Recorded data

◆ ◆ ◆ ◆ ◆

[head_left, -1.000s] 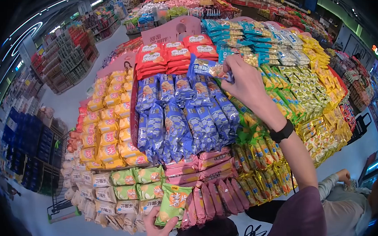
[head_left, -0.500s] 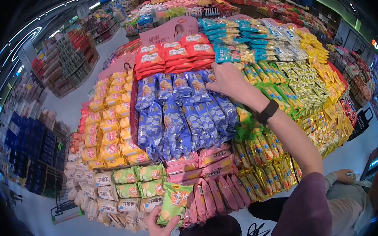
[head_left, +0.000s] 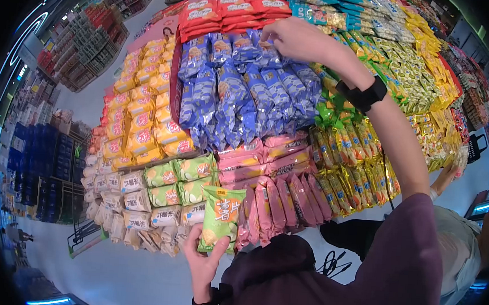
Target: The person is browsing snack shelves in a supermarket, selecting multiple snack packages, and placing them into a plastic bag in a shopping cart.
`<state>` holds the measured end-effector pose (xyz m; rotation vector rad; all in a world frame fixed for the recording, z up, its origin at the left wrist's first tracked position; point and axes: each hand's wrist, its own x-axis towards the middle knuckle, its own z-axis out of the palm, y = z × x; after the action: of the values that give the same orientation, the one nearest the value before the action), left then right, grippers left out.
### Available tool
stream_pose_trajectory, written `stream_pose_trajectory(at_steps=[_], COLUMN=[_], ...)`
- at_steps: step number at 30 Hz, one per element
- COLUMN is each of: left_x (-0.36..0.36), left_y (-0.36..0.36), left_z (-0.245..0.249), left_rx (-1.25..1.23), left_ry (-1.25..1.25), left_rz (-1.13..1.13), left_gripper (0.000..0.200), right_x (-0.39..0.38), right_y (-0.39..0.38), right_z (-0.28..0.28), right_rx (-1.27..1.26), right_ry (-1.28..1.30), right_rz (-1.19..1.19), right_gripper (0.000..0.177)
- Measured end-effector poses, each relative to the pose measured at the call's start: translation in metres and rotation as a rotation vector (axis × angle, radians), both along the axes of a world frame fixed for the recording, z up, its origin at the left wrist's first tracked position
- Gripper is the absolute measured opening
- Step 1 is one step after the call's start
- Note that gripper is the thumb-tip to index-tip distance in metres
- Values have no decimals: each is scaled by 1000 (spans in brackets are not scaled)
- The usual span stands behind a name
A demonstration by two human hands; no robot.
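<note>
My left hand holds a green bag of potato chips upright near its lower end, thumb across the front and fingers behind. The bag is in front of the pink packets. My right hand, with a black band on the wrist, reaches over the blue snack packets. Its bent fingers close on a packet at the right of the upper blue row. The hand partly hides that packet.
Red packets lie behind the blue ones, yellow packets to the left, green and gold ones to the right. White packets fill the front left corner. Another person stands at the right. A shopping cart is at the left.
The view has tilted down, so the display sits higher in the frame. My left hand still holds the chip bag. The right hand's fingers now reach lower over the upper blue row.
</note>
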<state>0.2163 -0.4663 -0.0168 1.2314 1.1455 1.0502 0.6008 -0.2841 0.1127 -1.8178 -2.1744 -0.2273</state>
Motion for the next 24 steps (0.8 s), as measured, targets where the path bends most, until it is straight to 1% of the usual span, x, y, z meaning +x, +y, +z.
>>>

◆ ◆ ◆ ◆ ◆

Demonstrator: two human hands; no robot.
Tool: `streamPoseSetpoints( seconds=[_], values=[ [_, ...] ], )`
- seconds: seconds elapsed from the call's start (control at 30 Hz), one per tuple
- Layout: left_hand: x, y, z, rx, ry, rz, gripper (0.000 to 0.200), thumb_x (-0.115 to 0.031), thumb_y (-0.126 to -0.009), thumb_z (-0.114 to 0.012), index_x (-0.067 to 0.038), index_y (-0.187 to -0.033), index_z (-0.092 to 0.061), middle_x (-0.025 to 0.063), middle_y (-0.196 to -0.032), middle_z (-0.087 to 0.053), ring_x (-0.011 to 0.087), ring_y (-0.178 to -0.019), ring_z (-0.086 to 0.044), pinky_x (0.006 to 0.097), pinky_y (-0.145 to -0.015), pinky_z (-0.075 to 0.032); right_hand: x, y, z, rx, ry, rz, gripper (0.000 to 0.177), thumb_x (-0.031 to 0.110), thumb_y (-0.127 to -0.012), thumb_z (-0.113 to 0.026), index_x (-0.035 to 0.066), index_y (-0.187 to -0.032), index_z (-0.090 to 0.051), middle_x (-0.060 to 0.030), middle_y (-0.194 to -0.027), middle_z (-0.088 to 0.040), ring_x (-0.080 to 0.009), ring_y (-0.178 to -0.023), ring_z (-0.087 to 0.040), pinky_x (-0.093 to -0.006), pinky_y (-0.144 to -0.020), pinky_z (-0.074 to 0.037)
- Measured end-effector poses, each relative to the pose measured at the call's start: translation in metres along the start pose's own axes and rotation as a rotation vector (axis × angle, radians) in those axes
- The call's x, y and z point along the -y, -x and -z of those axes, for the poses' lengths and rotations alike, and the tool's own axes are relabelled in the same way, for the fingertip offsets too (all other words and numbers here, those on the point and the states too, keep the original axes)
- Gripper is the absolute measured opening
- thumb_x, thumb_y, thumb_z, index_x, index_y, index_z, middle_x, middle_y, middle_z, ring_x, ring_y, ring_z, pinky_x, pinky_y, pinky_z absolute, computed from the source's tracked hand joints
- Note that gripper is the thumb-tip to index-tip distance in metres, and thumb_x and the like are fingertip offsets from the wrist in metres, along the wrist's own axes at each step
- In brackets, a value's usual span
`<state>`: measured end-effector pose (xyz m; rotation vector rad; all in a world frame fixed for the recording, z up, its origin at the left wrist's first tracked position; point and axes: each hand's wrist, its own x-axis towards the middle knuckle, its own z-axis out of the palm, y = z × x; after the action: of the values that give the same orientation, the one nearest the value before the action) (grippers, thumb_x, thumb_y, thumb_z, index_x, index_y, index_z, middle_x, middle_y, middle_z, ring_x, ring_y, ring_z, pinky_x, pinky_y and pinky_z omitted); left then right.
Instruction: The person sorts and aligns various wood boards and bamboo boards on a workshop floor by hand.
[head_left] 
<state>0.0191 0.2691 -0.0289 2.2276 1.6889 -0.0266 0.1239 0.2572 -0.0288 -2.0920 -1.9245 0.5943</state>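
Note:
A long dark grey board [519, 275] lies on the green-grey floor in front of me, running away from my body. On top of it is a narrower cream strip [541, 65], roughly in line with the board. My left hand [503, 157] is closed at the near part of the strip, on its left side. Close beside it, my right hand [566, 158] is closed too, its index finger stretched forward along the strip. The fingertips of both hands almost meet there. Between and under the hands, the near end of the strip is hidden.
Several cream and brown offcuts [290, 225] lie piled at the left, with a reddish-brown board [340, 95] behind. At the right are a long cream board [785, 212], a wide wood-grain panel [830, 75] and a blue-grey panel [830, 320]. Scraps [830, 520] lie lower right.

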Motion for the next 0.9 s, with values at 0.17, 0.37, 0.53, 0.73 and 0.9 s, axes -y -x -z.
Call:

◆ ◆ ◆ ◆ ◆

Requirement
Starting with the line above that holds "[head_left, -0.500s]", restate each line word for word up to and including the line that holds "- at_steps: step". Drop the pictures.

Completed exercise
[head_left, -0.500s] 
[head_left, +0.000s] 
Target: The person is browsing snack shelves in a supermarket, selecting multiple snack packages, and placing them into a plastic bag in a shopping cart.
`<state>` holds the measured end-effector pose (xyz m; rotation vector rad; all in a world frame fixed for the recording, z up, its origin at the left wrist's first tracked position; point and axes: each hand's wrist, its own x-axis towards the middle knuckle, its own z-axis out of the palm, y = z × x; after the action: of the values that give the same orientation, the one nearest the value before the action), left then right, grippers left out.
### Available tool
stream_pose_trajectory, written `stream_pose_trajectory(at_steps=[_], COLUMN=[_], ...)`
- at_steps: step number at 30 Hz, one per element

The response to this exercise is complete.